How a Perfect Storm of Covid Lockdowns and Woke Schools Stole a Generation’s Youth

Bethany Mandel is grateful she’s not growing up in 2023.

The cultural commentator and mother of six is fairly sure that her tomboy, teenage self would have fallen prey to the gender madness being promoted in schools and online.

“If I were growing up now, between the school closures and gender ideology stuff, I would have cocooned myself in my room, gotten on Tumblr or TikTok, and come out as God only knows what,” she said.

Mandel’s new book, Stolen Youth: How Radicals Are Erasing Innocence and Indoctrinating a Generation is enough to make any adult reader grateful they grew up before the education system was entirely captured by progressive gender and racial ideology.

Mandel and her co-author, New York Post columnist and mother Karol Markowicz, relay the stories of confused kids who have emerged from the isolation of Covid and the ideological pressure cooker of modern public education as people their parents don’t recognize.

Mandel spoke to one mother whose daughter spiraled into a mental-health crisis during Covid lockdowns. The girl was suicidal and self-harming, so her parents sought psychological help. They enrolled her in the only facility they could find that would accept new patients during the pandemic. No visitation was allowed, so the parents only saw their child (masked) on Zoom.

When the girl reunited with her parents, they noticed the clinician was prodding her to say something. Finally, the girl confessed to her parents that she was non-binary. After bringing her to the clinic for medical help for severe anxiety and depression, the parents were shocked and dismayed to find their child was now confused about her gender as well. A significant number of kids came out of the program claiming to be a different gender, according to the book.

Desperate for support, the parents asked their daughter’s school to keep her off screens because they believed social media precipitated her depressive episode.

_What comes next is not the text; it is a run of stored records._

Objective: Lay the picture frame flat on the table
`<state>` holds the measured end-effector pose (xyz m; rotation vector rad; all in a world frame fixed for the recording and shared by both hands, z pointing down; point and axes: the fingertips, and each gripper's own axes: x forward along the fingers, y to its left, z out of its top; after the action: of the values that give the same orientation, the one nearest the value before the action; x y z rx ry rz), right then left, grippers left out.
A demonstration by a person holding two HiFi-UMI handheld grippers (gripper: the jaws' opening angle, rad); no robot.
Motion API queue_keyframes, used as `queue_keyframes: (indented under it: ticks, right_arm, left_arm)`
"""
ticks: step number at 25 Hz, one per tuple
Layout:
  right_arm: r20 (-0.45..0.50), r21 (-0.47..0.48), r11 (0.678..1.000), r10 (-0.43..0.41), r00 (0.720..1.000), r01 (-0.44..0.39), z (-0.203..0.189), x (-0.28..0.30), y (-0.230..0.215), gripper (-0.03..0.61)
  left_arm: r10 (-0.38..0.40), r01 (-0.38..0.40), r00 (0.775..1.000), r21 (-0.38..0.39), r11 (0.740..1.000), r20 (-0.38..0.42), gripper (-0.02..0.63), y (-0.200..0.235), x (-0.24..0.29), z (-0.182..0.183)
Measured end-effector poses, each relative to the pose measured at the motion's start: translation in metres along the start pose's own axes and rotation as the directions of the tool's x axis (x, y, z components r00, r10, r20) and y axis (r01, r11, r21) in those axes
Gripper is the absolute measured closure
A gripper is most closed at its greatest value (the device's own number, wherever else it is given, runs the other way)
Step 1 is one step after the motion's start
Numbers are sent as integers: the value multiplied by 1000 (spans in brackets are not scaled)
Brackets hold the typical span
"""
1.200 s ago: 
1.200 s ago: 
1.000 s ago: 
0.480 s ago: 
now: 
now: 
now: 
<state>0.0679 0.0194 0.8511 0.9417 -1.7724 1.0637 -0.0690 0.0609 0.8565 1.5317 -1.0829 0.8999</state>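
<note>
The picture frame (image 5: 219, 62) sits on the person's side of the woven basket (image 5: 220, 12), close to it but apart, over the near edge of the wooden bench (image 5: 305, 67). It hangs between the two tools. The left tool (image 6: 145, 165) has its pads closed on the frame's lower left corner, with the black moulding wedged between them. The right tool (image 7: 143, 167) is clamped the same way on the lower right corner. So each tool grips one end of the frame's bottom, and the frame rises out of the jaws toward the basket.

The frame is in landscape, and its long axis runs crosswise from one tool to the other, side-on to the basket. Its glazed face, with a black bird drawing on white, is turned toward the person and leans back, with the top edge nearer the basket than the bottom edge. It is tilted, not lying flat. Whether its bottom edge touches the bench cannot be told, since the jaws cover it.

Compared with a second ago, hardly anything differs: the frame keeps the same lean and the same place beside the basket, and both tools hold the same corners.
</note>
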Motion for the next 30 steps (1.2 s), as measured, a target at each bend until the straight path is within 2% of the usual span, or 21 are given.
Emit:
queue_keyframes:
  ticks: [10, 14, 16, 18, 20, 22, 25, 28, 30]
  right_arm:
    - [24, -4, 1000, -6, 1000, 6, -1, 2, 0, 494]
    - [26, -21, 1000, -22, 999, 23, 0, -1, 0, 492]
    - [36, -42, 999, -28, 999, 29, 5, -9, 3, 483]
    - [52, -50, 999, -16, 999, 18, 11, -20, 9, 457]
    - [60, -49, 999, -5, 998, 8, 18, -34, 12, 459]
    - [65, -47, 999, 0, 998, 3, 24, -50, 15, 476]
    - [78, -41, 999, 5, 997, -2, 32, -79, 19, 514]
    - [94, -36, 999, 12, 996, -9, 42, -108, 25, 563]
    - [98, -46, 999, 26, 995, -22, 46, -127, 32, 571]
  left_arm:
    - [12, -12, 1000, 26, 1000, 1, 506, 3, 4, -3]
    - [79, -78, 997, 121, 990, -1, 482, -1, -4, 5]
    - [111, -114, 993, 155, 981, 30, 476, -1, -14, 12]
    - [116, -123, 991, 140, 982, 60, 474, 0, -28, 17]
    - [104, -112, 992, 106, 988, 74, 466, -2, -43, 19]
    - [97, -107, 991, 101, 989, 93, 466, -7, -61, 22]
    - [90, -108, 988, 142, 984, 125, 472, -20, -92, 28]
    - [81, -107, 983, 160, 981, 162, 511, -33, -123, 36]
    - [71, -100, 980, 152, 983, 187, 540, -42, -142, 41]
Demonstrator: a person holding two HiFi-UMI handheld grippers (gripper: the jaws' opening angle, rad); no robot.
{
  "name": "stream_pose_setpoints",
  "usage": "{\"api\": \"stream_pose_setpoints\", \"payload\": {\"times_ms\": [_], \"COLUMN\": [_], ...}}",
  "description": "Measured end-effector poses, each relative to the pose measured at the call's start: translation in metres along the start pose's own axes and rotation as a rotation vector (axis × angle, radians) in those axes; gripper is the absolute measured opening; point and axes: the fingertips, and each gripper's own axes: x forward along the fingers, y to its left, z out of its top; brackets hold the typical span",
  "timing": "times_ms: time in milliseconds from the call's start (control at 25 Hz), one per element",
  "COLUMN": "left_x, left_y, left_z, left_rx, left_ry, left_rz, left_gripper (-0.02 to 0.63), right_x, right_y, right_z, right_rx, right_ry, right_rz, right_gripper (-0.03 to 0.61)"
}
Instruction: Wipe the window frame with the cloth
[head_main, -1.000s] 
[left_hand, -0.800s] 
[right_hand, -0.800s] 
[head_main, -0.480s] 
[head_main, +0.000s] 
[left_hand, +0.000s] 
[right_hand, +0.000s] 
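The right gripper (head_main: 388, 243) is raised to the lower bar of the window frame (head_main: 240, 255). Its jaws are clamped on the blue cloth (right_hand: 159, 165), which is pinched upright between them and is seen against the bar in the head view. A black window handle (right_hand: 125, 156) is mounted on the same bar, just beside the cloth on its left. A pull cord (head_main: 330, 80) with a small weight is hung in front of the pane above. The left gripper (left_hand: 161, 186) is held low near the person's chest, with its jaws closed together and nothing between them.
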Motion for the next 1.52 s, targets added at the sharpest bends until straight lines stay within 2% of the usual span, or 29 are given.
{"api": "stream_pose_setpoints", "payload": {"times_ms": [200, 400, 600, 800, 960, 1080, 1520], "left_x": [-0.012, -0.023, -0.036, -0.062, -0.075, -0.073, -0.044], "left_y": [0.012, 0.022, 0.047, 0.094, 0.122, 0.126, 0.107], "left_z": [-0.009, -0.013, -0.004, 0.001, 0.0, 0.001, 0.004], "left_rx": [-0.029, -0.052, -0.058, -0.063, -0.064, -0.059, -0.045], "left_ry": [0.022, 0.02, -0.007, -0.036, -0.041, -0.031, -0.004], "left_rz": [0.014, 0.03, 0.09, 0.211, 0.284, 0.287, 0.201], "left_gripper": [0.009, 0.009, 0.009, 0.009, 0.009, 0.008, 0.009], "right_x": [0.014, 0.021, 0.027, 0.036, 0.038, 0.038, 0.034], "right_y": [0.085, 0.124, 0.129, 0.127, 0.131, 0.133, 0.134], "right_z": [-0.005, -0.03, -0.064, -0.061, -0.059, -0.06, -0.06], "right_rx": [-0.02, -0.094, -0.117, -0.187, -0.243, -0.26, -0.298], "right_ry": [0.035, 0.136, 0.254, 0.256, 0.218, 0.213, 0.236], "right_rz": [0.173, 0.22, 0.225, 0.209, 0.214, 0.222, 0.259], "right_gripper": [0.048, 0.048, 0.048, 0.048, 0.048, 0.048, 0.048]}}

Instead of respecting their plea, the school changed the child’s name without her parent’s knowledge or permission, Mandel said.

“These parents looked to experts to help their daughter and at every turn, they were worked against,” she said.

Schools are enabling the descent to gender insanity for many adolescents, and for those hours when kids are out of school, social media is there to pick up the slack. Throughout the pandemic, teenagers marinated in dark corners online, spending hours on TikTok and watching pornography. Children were denied social interaction and academic stability by the education system, and then they were left to their own devices . . . literally.

“This generation of girls, when they’re lost, they latch onto an ideology that says the discomfort that you’re feeling physically is a manifestation of your gender identity,” she said. It directs these girls to be maimed “permanently, whether hormonally or surgically.”

“And it’s spreading like wildfire,” she said.

Ordinarily, girls would figure out these uncomfortable feelings with time, alongside guardians who would explain that body disorientation is a natural, normal part of puberty — but no longer.

Parents who were exposed to their children’s curricula during Covid remote schooling and began to question the wisdom of introducing complex themes around sexuality and gender were met with resistance. But the genie won’t go back in the bottle.

“They can’t unsee what they saw,” Markowicz added.

“We’ve traced a lot of wokeness to activism in schools and cutting out the parent. They must do it through secrecy because it’s unpopular,” she continued. “If parents wanted it, this wouldn’t be a big deal. They cut the parents out of the child’s life, and this is all by design, so they can implement their new religion to your children.”

Desensitizing kids to sexuality in their early years will have far-reaching consequences that we can’t yet comprehend, the pair warn, turning to another anecdote from the book about a young girl who was too scared to speak out about how uncomfortable she felt having a male counselor in her cabin at summer camp.

“She learned and internalized the lesson that talking about sexuality and asking questions and being nervous are punishable and make you a bad person,” Mandel said. “That little voice inside of you while you’re growing up as a woman is so important. We’re teaching a generation of girls to ignore that voice. We’re going to see safety implications for an entire lifetime.”